Hyunsu tidak ingin berbicara omong kosong. Dia tahu Hyunjin kemari pasti tanpa sepengetahuan ibunya. Tidak mungkin Park Bora akan mengizinkan Hyunjin untuk menemuinya. Hyunjin menggaruk tengkuknya yang tidak gatal lalu menyunggingkan senyumnya pada sang adik.
“Kamu apa kabar, Hyunsu?”
Hyunjin ingin mengatakan bahwa dia sangat merindukan Hyunsu namun kalimat yang terucap dari bibirnya justru bertanya bagaimana kabar sang adik.
“Kau bisa melihat sendiri aku baik-baik saja kan? Kau sudah melihatku, sekarang kau bisa pergi,” ujar Hyunsu mengusir Hyunjin secara halus. Hyunjin tidak mau beranjak dari kursinya.
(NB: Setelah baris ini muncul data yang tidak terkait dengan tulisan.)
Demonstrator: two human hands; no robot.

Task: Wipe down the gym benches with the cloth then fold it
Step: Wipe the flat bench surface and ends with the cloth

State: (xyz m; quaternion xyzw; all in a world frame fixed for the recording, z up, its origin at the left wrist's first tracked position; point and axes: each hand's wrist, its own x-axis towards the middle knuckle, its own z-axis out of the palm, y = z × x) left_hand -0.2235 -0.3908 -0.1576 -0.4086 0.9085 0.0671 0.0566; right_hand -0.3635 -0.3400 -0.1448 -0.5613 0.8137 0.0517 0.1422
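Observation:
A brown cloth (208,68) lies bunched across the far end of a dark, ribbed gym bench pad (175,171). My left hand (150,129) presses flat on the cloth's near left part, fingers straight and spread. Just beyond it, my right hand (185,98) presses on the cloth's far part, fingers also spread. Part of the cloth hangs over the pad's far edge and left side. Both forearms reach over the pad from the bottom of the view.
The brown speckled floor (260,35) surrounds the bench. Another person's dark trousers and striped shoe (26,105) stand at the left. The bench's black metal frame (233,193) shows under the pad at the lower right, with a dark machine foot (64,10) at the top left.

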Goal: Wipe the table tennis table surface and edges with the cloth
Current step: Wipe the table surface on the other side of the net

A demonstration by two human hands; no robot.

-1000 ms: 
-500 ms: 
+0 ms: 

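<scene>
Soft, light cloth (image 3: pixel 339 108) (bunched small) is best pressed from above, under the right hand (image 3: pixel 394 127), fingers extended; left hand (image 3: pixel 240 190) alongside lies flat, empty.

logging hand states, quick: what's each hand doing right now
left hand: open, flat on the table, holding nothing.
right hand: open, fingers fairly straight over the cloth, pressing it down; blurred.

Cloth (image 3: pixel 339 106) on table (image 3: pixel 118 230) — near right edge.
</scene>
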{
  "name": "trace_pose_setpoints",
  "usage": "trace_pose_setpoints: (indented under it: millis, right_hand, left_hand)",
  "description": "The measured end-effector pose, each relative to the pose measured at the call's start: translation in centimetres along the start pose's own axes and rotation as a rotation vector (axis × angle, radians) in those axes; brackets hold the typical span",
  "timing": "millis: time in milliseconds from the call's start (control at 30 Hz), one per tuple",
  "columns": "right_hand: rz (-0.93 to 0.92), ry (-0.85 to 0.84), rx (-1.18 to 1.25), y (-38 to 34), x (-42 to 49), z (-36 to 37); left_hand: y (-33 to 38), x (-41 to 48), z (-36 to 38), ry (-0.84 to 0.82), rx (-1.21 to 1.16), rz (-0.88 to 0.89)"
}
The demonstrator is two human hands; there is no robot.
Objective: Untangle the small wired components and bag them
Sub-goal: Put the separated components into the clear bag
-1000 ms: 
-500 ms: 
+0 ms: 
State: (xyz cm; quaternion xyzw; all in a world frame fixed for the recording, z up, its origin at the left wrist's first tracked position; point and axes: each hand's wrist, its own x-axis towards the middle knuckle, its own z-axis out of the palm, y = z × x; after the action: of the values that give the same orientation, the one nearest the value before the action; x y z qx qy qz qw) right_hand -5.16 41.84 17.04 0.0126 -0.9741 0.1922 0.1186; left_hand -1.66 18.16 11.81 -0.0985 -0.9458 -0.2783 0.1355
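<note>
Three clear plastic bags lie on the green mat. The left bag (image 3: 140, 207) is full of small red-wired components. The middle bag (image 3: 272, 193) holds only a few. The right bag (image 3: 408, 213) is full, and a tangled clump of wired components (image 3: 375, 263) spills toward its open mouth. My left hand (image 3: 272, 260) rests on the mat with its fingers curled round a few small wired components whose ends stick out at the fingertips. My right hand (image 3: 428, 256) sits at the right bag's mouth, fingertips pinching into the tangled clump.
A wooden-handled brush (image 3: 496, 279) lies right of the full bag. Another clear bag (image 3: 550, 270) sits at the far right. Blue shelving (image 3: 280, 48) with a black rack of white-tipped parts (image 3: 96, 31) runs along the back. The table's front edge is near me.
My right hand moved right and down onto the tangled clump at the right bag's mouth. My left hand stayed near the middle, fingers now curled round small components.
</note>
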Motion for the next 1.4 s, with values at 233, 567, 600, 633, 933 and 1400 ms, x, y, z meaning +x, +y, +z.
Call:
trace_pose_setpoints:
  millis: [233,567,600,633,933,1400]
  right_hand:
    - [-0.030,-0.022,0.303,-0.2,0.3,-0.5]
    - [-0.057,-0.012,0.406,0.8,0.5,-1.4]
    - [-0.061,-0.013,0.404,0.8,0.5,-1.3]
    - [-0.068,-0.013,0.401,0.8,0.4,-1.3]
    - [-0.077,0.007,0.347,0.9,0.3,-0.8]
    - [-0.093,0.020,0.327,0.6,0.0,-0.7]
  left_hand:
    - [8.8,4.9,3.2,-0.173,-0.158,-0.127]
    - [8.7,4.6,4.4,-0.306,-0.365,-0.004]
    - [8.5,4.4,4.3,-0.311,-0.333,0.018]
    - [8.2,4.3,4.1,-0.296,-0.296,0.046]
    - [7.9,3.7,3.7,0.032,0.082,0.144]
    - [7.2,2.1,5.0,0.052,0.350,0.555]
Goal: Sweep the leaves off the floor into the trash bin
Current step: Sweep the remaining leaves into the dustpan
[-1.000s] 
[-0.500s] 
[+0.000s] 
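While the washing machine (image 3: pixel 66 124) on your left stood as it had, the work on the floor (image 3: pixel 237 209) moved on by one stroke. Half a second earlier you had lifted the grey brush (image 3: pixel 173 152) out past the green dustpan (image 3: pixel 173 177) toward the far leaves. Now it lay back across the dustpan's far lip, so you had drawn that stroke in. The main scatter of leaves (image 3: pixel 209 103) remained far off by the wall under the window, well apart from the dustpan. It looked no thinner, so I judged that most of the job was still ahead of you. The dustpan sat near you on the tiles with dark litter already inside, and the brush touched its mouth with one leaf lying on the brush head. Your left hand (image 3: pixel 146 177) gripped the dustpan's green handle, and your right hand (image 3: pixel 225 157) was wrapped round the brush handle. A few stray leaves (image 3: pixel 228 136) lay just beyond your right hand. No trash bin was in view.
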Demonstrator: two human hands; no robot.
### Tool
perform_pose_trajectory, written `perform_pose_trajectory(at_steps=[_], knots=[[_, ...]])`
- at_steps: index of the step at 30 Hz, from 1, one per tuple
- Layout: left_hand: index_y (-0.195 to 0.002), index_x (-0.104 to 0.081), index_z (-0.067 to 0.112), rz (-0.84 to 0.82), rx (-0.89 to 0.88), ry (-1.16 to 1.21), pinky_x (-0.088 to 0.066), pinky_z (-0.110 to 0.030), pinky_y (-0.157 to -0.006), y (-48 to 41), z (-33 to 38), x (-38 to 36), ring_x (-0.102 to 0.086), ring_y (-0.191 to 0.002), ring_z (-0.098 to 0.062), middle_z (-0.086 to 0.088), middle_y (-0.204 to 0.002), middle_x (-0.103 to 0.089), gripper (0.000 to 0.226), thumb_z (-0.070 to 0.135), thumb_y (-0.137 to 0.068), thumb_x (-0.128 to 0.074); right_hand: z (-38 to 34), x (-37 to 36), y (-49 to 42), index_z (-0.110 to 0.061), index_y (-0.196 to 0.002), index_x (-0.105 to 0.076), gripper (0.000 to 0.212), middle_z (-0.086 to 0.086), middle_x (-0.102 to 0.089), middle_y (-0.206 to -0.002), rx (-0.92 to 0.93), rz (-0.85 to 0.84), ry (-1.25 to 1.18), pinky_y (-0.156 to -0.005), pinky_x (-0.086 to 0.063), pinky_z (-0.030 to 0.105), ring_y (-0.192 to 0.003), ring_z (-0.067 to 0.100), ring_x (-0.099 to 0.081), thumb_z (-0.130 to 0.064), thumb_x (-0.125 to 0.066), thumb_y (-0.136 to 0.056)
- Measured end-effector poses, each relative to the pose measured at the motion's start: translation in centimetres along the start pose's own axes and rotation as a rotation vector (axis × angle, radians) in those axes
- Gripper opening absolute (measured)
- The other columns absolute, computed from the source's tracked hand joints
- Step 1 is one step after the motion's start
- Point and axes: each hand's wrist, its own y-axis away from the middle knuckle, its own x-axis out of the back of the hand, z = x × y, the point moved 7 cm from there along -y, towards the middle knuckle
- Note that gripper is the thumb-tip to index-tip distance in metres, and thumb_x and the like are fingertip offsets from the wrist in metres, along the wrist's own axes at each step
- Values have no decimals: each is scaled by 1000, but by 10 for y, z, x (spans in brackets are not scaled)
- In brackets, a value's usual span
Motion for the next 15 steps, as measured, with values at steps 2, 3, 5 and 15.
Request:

Dia menempuh berjam-jam perjalanan ke Seoul rasanya tidak ada gunanya jika dia hanya bertemu dengan Hyunsu sebentar saja.
“Jangan bersikap dingin seperti itu, Hyunsu. Aku kesini bukan untuk mengganggumu, aku akan pergi setelah kita selesai berbincang. Apa kau makan dengan baik?”
Hyunjin mencoba menahan dirinya untuk menanyakan seribu pertanyaan yang ada di otaknya. Dia benar-benar khawatir dengan keadaan Hyunsu. Dia ingin segera mencarinya begitu Hyunsu pergi dari rumah namun tidak semudah itu. Hyunjin harus menabung untuk datang ke Seoul karena biaya untuk ke sini tidaklah murah.
“Aku serius soal Eomma meski dia kadang bersikap dingin padamu namun kau tahu kan semua itu karena keadaan dan tidak mudah baginya untuk membesarkan kita berdua sejak ayah meninggal, mungkin memang dia terlihat dingin padamu namun sebenarnya Eomma sangat menyayangimu.”
Beberapa hari setelah Hyunsu pergi dari rumahnya Park Bora terlihat murung. Tak ada omelan Park Bora yang setiap hari ditujukan pada Hyunsu. Harusnya dia merasa senang karena sumber kekesalannya sudah pergi namun entah kenapa dia justru merasa hampa.
“Aku tidak ingin membahas ini, jika kau terus membahas ini sebaiknya kau pergi saja,”ujar Hyunsu jengah dengan pembicaraan ini. Dia masih tidak percaya jika Bora peduli padanya, rasanya terlalu mustahil jika dia merindukannya.
Hyunjin mengeluarkan sesuatu dari kantongnya, sebuah amplop yang berisi uang yang dia kumpulkan, sebagai seorang kakak dia merasa bertanggung jawab akan Hyunsu. Hyunjin merasa bersalah karena Hyunsu keluar rumah karena dirinya.
“Tolong terima ini Hyunsu,” Hyunjin menggeser amplop miliknya ke arah Hyunsu, Anak itu tampak tegang. Dia tahu Hyunsu tidak akan mudah menerima uang pemberian darinya, “Aku mengumpulkan uang ini sendiri jadi kau tidak perlu khawatir. Ini bukan uang dari eomma,” jelas Hyunjin sebelum Hyunsu salah paham.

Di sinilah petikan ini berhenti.